■ What the task requires: The lines from the start of the data up to and including the one with "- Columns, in" should be returned exactly, and nothing else.

■ The records:
▬▬▬▬▬▬
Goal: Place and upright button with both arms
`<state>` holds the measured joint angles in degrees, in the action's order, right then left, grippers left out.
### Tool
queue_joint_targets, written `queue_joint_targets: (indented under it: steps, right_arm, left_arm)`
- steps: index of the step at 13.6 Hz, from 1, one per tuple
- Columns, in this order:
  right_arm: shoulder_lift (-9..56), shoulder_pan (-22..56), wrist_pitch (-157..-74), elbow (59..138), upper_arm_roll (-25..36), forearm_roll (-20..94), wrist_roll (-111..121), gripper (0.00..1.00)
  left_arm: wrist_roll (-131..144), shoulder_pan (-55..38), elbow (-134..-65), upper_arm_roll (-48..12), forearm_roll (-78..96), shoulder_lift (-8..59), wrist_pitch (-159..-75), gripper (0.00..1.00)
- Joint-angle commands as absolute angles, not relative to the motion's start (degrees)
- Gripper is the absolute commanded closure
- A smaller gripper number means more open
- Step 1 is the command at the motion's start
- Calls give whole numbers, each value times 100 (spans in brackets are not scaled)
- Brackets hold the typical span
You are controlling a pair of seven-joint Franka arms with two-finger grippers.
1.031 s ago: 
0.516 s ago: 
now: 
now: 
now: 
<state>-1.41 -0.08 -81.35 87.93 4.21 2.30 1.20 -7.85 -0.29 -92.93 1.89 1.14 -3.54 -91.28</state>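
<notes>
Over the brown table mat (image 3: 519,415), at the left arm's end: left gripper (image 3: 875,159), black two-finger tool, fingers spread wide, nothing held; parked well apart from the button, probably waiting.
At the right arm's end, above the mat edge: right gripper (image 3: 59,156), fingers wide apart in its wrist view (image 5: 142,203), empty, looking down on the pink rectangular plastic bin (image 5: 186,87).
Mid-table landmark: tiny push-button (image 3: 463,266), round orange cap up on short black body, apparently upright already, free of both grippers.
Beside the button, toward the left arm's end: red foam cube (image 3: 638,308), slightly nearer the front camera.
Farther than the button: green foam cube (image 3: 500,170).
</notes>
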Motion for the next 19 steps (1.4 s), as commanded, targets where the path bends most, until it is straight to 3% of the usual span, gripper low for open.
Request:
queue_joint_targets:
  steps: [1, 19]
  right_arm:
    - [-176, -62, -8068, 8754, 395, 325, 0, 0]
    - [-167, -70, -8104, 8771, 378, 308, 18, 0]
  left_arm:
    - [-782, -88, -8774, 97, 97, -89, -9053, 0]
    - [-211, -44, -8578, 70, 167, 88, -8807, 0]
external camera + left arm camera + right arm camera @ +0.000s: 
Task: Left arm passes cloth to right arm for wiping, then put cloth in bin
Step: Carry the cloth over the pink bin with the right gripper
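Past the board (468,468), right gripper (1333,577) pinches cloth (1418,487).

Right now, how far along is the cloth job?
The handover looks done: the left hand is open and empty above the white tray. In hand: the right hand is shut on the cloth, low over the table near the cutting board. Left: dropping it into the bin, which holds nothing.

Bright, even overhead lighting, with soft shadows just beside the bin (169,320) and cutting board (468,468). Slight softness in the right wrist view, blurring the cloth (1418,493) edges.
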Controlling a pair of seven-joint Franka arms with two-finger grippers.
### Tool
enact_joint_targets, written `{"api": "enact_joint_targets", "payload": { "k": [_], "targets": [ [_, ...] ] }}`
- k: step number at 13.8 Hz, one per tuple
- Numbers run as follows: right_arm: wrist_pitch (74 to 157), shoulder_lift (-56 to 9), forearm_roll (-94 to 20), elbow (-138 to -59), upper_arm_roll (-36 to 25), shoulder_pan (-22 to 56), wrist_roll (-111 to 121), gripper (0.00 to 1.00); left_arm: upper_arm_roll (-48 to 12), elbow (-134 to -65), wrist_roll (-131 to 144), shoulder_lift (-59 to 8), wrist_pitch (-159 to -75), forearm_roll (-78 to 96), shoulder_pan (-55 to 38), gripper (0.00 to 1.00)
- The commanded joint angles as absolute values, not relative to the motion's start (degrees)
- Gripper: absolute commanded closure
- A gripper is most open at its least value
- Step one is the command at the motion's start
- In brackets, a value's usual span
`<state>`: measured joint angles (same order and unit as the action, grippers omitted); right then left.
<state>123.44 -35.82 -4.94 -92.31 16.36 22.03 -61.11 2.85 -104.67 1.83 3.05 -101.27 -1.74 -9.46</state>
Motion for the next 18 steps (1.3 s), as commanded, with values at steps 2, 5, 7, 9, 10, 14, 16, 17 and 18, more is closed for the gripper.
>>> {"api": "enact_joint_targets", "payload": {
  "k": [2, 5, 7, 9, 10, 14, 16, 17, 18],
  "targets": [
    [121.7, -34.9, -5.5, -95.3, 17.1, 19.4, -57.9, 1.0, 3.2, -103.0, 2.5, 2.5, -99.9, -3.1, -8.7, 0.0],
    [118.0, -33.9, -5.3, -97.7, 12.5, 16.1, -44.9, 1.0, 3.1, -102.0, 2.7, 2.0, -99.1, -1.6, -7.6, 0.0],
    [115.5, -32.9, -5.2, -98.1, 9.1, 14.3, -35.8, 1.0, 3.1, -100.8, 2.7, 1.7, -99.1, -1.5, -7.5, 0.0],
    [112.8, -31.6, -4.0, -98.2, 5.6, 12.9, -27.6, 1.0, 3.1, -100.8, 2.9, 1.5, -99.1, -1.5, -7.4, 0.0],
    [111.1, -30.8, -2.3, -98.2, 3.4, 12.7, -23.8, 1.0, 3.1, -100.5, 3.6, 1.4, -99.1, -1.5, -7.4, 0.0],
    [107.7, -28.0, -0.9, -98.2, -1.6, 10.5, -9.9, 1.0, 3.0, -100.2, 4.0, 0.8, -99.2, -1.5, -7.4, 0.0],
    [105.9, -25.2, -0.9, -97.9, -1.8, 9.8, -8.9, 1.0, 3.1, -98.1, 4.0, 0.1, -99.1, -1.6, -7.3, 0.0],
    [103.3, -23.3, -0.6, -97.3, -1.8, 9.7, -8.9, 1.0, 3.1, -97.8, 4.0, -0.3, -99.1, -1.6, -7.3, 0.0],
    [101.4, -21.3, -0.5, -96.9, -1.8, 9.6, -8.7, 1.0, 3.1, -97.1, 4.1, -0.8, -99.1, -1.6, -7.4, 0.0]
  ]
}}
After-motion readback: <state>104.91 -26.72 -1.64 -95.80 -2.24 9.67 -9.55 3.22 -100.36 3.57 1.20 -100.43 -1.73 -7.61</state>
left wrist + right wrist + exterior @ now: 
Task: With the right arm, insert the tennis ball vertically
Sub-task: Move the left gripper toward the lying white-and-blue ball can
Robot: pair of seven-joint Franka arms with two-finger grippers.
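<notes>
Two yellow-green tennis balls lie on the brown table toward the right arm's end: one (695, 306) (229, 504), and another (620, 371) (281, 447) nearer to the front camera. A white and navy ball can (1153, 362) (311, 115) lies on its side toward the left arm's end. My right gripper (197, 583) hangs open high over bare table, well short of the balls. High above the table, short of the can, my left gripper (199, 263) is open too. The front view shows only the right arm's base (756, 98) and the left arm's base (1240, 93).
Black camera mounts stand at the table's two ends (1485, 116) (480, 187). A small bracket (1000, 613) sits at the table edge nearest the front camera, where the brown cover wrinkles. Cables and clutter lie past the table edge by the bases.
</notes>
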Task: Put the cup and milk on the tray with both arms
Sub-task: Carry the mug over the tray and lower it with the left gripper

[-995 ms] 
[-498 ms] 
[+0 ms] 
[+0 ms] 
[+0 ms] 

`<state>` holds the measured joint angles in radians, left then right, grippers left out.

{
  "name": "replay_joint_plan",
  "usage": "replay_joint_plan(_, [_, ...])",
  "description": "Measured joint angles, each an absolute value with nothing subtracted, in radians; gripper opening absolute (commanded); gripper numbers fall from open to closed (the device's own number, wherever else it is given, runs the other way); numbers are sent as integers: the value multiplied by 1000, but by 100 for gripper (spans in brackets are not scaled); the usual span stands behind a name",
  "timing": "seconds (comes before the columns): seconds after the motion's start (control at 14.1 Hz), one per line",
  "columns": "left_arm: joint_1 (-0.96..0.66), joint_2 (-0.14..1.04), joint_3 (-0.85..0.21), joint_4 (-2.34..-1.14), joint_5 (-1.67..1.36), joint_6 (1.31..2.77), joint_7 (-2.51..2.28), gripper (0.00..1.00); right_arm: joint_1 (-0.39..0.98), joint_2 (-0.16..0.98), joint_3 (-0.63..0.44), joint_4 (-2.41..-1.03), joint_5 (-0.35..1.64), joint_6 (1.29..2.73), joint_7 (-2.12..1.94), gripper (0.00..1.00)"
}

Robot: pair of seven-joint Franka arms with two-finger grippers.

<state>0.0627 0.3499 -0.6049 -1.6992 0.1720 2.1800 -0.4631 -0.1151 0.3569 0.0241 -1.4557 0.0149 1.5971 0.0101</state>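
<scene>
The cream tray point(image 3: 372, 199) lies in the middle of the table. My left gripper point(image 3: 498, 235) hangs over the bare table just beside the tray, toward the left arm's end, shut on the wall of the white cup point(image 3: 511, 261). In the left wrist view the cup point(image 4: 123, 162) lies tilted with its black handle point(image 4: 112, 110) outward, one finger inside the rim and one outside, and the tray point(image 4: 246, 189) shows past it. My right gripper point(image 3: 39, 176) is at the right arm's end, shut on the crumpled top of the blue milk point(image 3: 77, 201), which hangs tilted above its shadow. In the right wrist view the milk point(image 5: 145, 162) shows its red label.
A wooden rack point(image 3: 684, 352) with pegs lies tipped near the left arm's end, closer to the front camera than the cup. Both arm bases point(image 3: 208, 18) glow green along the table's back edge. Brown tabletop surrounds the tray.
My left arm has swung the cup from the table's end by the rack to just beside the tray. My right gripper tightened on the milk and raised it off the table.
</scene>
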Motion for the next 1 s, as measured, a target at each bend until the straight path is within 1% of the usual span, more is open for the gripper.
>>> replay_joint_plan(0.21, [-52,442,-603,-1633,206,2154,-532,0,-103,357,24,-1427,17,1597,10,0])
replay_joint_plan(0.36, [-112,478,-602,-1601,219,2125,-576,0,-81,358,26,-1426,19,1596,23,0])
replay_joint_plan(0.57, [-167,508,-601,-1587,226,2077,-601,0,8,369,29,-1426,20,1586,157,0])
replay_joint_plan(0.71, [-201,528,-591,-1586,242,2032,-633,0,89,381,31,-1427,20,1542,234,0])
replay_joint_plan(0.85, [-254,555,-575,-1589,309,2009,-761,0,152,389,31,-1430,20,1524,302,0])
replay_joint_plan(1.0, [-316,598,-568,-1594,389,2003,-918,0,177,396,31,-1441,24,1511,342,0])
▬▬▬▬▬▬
■ Result of the task:
Goal: Place and upright button with both arms
`<state>` holds the measured joint angles in degrees, in the action's order, right then left, grippers left out.
### Tool
queue_joint_targets, written `queue_joint_targets: (indented under it: steps, right_arm, left_arm)`
- steps: index of the step at 13.6 Hz, from 1, one per tuple
- Columns, in this order:

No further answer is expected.